Exercise directions - From first line to last, copy the material below exactly.
━━━━━ Material provided ━━━━━
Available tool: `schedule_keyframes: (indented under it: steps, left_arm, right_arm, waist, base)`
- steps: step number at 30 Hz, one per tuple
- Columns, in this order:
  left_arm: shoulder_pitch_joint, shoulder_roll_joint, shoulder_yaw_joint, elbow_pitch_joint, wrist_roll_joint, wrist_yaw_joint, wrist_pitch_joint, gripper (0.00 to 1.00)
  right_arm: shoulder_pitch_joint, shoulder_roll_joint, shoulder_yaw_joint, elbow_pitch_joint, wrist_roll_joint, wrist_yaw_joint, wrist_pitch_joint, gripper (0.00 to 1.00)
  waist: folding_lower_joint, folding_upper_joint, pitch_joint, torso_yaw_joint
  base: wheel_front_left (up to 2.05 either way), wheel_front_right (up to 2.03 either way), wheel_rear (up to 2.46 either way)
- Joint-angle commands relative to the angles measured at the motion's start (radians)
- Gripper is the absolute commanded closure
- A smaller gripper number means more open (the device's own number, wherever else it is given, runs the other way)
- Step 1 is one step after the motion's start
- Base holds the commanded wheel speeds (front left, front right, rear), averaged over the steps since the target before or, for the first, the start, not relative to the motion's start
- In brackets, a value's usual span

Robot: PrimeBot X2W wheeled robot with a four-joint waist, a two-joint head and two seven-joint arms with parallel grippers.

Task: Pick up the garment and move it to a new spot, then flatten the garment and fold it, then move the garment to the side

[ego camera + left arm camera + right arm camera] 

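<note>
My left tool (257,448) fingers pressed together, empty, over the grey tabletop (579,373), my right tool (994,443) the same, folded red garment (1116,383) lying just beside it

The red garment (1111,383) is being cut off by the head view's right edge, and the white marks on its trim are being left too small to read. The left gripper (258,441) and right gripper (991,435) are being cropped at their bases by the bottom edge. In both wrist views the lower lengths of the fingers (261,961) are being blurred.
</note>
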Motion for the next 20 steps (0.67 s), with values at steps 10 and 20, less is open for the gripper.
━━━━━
Answer section -
Available tool: `schedule_keyframes: (indented under it: steps, left_arm, right_arm, waist, base)`
- steps: step number at 30 Hz, one per tuple
- Columns, in this order:
  left_arm: shoulder_pitch_joint, shoulder_roll_joint, shoulder_yaw_joint, elbow_pitch_joint, wrist_roll_joint, wrist_yaw_joint, wrist_pitch_joint, gripper (0.00 to 1.00)
  right_arm: shoulder_pitch_joint, shoulder_roll_joint, shoulder_yaw_joint, elbow_pitch_joint, wrist_roll_joint, wrist_yaw_joint, wrist_pitch_joint, gripper (0.00 to 1.00)
  waist: folding_lower_joint, folding_upper_joint, pitch_joint, torso_yaw_joint
  base: wheel_front_left (up to 2.05 either way), wheel_front_right (up to 2.03 either way), wheel_rear (up to 2.46 either way)
- Joint-angle commands relative to the angles measured at the motion's start (radians)
- Gripper is the absolute commanded closure
- A smaller gripper number means more open (the device's own number, wherever else it is given, runs the other way)
- Step 1 is one step after the motion's start
- Base holds the commanded wheel speeds (front left, front right, rear), averaged over the steps since the target before or, for the first, the start, not relative to the motion's start
- In brackets, a value's usual span

Robot: PrimeBot X2W wheeled robot with a four-joint waist, a two-joint head and two seven-joint arms with parallel grippers.

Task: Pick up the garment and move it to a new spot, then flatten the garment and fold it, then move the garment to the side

[ego camera + left arm camera + right arm camera] 

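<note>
My left tool (257,448) fingers pressed together, empty, over the grey tabletop (579,373), my right tool (994,443) the same, folded red garment (1116,383) lying just beside it

The red garment (1111,383) is being cut off by the head view's right edge, and the white marks on its trim are being left too small to read. The left gripper (258,441) and right gripper (991,435) are being cropped at their bases by the bottom edge. In both wrist views the lower lengths of the fingers (261,961) are being blurred.
</note>
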Motion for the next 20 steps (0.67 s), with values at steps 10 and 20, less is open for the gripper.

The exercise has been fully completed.